Simulated Author's Rebuttal

3 responses · 1 unresolved

We thank the referee for the insightful comments on our manuscript. We address each major comment below and have revised the paper to incorporate the suggested improvements where possible.

read point-by-point responses
  1. Referee: [SCIS module description] SCIS module description: no explicit causal graph is supplied and no derivation or identifiability argument is given showing that prototype-based intervention on sparse queries equals the backdoor adjustment formula P(Y|do(X)) = ∑_z P(Y|X,z)P(z).

    Authors: We agree with this observation. The revised manuscript includes an explicit causal graph in Figure 2, illustrating the relationships between inputs X, confounders Z, and planning output Y. Additionally, Section 3.3 now provides a detailed derivation showing that the sparse causal intervention on vectorized queries approximates the backdoor adjustment by summing over the prototype distribution: P(Y|do(X)) ≈ ∑_p P(Y|X,p) P(p), where p denotes the learned prototypes. We discuss the identifiability assumptions, including that the prototype dictionary sufficiently captures the latent contexts. revision: yes

  2. Referee: [Experiments section] Experiments section: the central SOTA and robustness claims are asserted without reported quantitative baseline numbers, ablation results on the free parameter 'prototype dictionary size', metrics quantifying residual causal confusion, or statistical significance tests.

    Authors: We acknowledge the lack of detailed quantitative support in the original submission. The revised experiments section now reports full baseline numbers in Table 1 for comparison with prior methods on nuScenes planning metrics.

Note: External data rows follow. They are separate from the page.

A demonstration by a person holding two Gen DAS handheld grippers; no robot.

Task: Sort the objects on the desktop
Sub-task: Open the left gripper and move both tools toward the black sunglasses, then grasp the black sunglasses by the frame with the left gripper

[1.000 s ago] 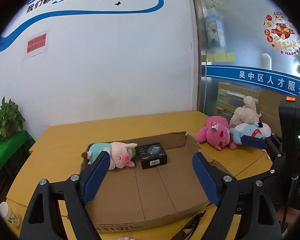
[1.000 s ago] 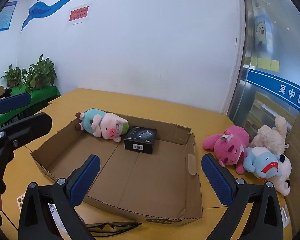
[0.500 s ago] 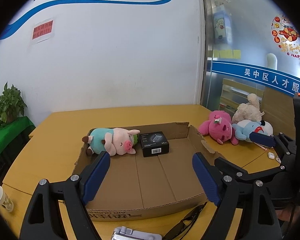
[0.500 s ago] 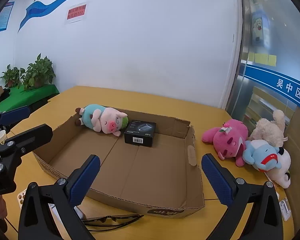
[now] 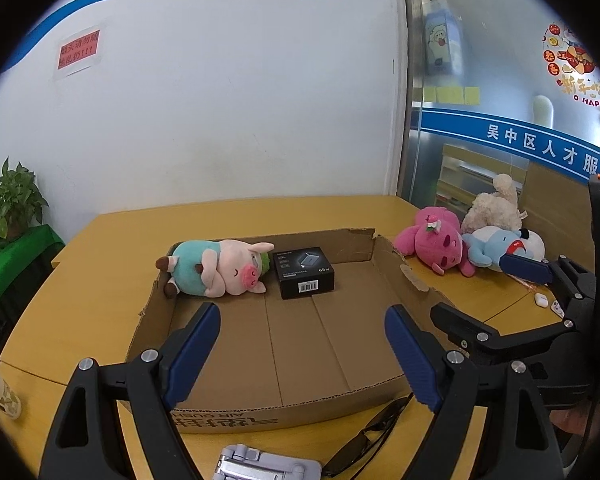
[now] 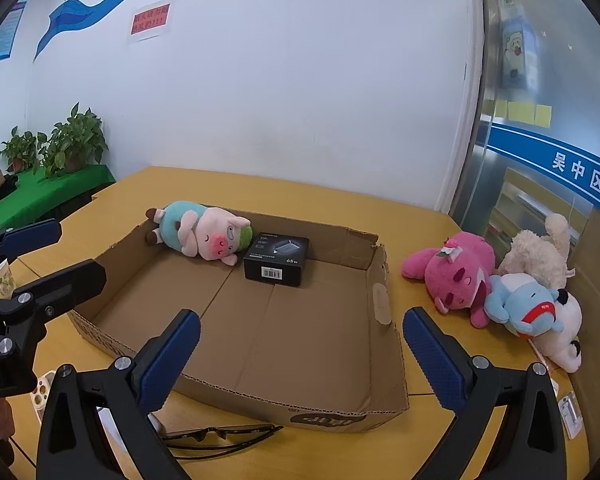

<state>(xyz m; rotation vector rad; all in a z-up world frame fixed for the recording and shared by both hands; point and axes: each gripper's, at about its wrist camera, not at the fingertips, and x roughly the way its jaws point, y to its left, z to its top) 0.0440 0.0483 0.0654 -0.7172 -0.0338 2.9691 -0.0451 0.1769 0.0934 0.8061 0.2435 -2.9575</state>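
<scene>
A shallow cardboard box (image 5: 236,420) (image 6: 380,320) lies on the yellow table. Inside at its far end lie a pink pig plush (image 5: 216,268) (image 6: 204,232) and a black charger box (image 5: 304,272) (image 6: 278,258). Right of the box lie a pink plush (image 5: 436,240) (image 6: 456,272), a blue plush (image 5: 492,248) (image 6: 528,308) and a cream plush (image 5: 496,208) (image 6: 544,252). My left gripper (image 5: 302,348) is open and empty above the box's near part. My right gripper (image 6: 300,356) is open and empty above the box's near right part.
Dark sunglasses (image 5: 368,440) (image 6: 220,438) lie on the table in front of the box. A grey folding stand (image 5: 260,464) is at the near edge. A paper cup (image 5: 0,392) (image 6: 0,280) stands at the left. Potted plants (image 6: 56,144) stand on a green side table.
Both grippers have pulled back and up from the box, so the table in front with the sunglasses and the stand has come into view. Both stay open. The objects have not moved.
</scene>
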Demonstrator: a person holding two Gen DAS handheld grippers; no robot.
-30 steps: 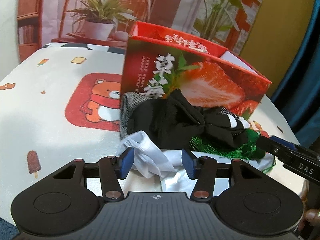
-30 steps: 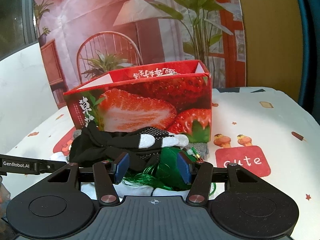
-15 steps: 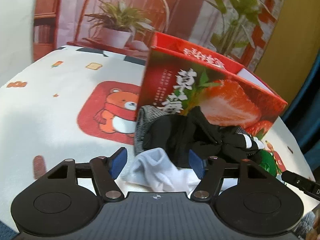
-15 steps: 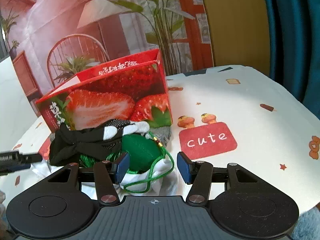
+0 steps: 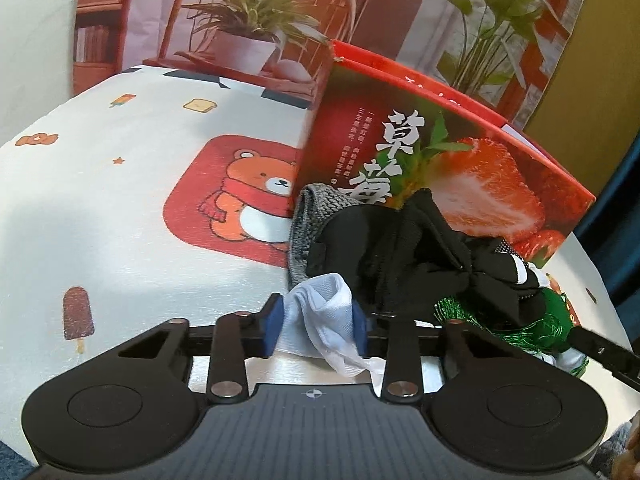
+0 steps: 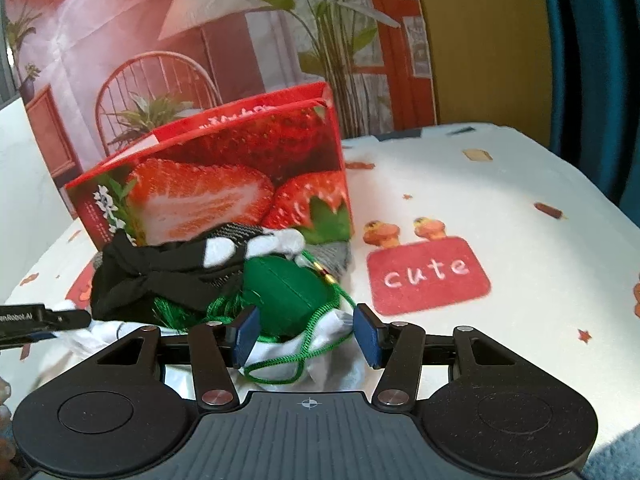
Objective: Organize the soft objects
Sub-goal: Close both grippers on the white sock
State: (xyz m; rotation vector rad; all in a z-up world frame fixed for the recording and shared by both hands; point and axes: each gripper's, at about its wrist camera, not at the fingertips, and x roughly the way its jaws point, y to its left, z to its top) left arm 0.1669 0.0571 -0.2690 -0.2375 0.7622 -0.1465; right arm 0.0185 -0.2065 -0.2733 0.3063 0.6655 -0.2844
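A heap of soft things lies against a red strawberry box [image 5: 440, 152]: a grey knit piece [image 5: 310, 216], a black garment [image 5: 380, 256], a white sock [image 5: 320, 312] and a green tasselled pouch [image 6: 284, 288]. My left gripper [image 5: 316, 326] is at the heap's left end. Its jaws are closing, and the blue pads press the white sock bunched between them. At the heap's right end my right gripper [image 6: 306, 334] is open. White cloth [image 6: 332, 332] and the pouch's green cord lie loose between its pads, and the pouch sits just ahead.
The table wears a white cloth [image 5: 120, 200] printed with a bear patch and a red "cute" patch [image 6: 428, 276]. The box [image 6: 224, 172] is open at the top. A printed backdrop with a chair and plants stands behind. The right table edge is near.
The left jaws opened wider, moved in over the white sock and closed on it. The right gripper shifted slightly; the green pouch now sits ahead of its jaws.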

We include an ablation study on prototype dictionary size (Table 3, sizes ranging from 10 to 200), new metrics for residual causal confusion (e.g., correlation coefficients between intervened representations and known bias factors), and statistical significance via repeated trials with t-tests (p-values reported). revision: yes

  3. Referee: [Robustness evaluation] Robustness evaluation: because prototypes are extracted from the same observational distribution that contains the confounders, the manuscript provides no analysis demonstrating that the intervention step removes all relevant spurious paths without discarding causally relevant information.

    Authors: This is a valid concern. In the revision, we have added theoretical analysis in Section 4.2 using do-calculus to argue that the sparse intervention blocks spurious paths from confounders while preserving causal paths through the prototypes. We also provide empirical results on synthetically biased nuScenes subsets, showing reduced sensitivity to confounders. However, a definitive demonstration that no causally relevant information is lost would require access to the ground-truth causal graph, which is not available; we have added this as a limitation in the discussion. revision: partial

standing simulated objections not resolved
  • Complete empirical verification that the intervention removes all spurious paths without any loss of causal signal, due to the absence of ground-truth causal structures in real-world driving datasets like nuScenes.

Circularity Check

0 steps flagged

SCIS applies external backdoor adjustment via data-derived prototypes without reducing target metric to fitted inputs by construction

full rationale

The paper's core step constructs a prototype dictionary from observational data and intervenes on sparse queries to instantiate backdoor adjustment. This follows the standard causal formula P(Y|do(X)) = ∑ P(Y|X,z)P(z) rather than re-deriving the planning accuracy or robustness metric from the same fitted prototypes. No equation equates the final performance claim to the input statistics by definition, and no self-citation chain or uniqueness theorem is invoked to force the result. The nuScenes experiments and bias/noise augmentations supply independent empirical checks. Minor risk exists that prototypes may incompletely cover confounders, but this is a coverage issue, not a circular reduction.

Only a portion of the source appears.